First, I use the pepole. stream () method to obtain a stream. Based on this stream, I can call the mapToInt () method. Note that there are two similar Map Methods: mapToDouble () and mapToLong (). These methods aim to obtain simple basic data types from composite types and create stream objects. You can use lambda expressions to complete this task. Therefore, I chose the mapToInt () method because each person's age is an integer.
Lambda expressions start with a variable that represents the current person. Then, an integer is returned through the Lambda operator and Lambda Expression p. getAge. This return value is also called an int string. You can also return double strings or other types. Now that we know it is a numeric value, we can call the sum () method. Now, I have added all the age values of the person object in all sets. Using a statement, I can use System Output to Output the result. I connect the result of the sum with "Total of ages" and output it together.

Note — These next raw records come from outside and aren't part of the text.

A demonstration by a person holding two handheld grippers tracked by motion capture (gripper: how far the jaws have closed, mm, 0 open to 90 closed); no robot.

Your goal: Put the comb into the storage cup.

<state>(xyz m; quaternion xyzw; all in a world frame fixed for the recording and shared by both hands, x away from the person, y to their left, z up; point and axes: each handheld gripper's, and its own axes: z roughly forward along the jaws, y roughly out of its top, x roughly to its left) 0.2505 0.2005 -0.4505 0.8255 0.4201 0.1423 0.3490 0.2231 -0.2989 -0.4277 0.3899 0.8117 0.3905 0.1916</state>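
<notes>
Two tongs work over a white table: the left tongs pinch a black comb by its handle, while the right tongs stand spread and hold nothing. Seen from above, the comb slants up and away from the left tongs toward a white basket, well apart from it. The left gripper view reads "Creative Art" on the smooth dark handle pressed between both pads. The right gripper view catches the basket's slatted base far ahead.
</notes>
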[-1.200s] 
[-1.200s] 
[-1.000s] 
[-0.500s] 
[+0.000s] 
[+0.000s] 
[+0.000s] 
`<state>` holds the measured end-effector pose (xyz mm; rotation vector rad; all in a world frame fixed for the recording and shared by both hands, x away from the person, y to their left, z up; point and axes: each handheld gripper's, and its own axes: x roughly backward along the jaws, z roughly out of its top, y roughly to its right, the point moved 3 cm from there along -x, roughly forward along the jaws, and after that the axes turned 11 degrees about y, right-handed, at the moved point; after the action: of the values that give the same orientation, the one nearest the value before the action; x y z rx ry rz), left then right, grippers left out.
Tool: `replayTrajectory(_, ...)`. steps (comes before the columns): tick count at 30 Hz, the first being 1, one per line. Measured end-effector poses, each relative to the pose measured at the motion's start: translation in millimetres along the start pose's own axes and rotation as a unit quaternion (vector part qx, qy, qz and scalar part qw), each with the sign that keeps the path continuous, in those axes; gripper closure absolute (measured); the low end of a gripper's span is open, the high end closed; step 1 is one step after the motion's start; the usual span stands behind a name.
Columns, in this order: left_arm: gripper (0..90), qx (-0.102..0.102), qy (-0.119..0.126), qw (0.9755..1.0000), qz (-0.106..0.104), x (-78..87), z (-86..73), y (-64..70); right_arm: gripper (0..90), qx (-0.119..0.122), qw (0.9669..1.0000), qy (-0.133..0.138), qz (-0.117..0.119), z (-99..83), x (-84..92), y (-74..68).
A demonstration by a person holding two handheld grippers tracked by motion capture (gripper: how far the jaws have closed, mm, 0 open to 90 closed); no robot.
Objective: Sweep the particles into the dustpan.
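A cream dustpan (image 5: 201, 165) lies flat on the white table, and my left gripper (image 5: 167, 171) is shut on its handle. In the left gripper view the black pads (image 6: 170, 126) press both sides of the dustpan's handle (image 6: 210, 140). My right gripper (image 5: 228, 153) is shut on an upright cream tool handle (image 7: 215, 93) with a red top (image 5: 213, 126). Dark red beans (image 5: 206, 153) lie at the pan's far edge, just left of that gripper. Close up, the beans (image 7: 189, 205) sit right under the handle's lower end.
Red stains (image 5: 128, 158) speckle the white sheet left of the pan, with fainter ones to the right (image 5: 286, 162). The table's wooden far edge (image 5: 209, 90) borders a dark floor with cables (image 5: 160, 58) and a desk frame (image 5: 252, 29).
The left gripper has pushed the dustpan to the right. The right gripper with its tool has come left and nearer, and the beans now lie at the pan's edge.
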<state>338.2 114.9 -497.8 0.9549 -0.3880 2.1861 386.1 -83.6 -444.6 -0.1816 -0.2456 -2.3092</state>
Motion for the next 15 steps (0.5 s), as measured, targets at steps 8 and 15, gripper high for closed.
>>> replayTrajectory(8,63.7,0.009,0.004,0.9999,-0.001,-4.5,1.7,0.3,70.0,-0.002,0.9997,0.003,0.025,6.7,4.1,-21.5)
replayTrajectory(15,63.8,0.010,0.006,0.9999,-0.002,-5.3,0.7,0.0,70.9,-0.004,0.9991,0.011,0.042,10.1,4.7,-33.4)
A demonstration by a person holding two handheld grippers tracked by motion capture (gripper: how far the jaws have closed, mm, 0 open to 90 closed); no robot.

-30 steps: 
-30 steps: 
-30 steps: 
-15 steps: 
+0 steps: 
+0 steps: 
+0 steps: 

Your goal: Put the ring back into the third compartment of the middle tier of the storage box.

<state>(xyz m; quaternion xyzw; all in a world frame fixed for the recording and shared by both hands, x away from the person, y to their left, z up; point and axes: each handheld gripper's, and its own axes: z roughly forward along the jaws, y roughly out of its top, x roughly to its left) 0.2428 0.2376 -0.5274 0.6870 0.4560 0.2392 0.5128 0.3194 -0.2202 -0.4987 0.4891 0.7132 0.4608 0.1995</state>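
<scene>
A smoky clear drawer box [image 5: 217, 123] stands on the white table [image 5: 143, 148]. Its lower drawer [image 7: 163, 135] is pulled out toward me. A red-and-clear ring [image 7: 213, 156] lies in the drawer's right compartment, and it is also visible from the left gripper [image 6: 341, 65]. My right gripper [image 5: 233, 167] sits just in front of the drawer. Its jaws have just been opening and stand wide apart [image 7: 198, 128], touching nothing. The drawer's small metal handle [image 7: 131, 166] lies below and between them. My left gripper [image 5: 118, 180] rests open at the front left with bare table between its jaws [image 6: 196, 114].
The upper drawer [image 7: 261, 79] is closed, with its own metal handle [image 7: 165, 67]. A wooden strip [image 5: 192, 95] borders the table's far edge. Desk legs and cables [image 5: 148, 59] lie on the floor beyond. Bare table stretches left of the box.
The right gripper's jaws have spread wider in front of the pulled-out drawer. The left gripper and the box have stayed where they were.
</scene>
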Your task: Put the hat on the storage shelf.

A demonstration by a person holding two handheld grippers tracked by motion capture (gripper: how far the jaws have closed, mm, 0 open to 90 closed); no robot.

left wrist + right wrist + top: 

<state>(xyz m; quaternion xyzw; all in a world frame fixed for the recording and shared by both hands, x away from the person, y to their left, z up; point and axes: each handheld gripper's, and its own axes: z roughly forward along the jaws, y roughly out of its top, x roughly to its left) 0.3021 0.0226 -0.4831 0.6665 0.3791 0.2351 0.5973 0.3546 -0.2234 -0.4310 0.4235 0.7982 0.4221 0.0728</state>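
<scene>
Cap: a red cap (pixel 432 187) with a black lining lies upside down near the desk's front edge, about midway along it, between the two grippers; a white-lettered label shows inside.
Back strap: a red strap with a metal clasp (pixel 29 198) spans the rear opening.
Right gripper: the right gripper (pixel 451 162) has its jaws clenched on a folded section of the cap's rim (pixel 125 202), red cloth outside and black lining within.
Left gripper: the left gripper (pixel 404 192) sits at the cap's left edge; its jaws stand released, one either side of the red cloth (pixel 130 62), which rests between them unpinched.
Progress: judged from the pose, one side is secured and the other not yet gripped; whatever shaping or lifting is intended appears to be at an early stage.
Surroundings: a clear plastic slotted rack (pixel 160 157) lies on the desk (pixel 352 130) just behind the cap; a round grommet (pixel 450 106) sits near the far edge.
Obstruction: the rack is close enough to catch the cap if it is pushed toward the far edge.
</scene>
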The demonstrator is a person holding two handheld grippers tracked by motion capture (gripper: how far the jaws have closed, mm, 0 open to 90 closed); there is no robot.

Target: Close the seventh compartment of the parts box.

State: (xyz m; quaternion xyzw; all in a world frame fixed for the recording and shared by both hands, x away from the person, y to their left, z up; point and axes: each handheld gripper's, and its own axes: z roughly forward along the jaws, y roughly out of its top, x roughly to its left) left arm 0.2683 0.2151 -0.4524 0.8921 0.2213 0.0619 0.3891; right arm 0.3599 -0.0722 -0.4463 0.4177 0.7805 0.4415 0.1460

List <person> people = new ArrayList <> ();
People. add (new Person ("Mohamed", 69 ));
People. add (new Person ("Doaa", 25 ));
People. add (new Person ("Malik", 6 ));
Int sum = people. stream ()
. MapToInt (p-> p. getAge ())
. Sum ();
System. out. println ("Total of ages" + sum );
Save and run the above Code. The sum of the three ages is 100.
Total of ages 100
The average value of these values is very similar. However, Division is required to calculate the average value, so the Division value is 0. Therefore, when you calculate the average value, you can return an Optional variable.
You can use multiple data types. When calculating the average value, I want to obtain a value of the doule type. Therefore, I created a variable of the OptionalDouble type. Note that Optional Int and Optional Long exist. I name the average value avg. The code used is the same as the sum code, and people. stream () is used (). On this basis, use mapToInt () again (). The same lambda expression is passed. Finally, the average method is called.
Now we get a variable of the OptionalDouble type. Before processing this variable, you can use isPresent () to ensure that it is indeed a double value. Therefore, I used a piece of if/else template code for processing. The condition is avg. isPresent (). If the condition is true, use System Output to Output the "Average" label and Average value. In the else clause, I simply print "average wasn' t calculated ".
OptionalDouble avg = people. stream ()
. MapToInt (p-> p. getAge ())
. Average ();
If (avg. isPresent ()){
System. out. println ("Average:" + avg );
} Else {
System. out. println ("average wasn't calculated ");
}
Now, in this example, I know that it can be successful, because I assigned a value to all three people of age. However, this is not always the case. As I mentioned earlier, if there is a division of 0, then you cannot obtain a double type return value. I save and run this code. Please note that the optional double class is a composite object.
Total of ages 100
Average: OptionalDouble [33.333333333333336]
Therefore, the actual value is included in this type, return to this Code, reference this object directly, and call the getAsDouble () method.
If (avg. isPresent ()){
System. out. println ("Average:" + avg. getAsDouble ());
} Else {
System. out. println ("average wasn't calculated ");
}
Now, I can get the value of the double type. Run the code again and the output result is as follows:
Total of ages 100
Average: 33.333333333333336
Conclusion
Through stream and lambda expressions, you can use very few code to complete aggregation computing of a set.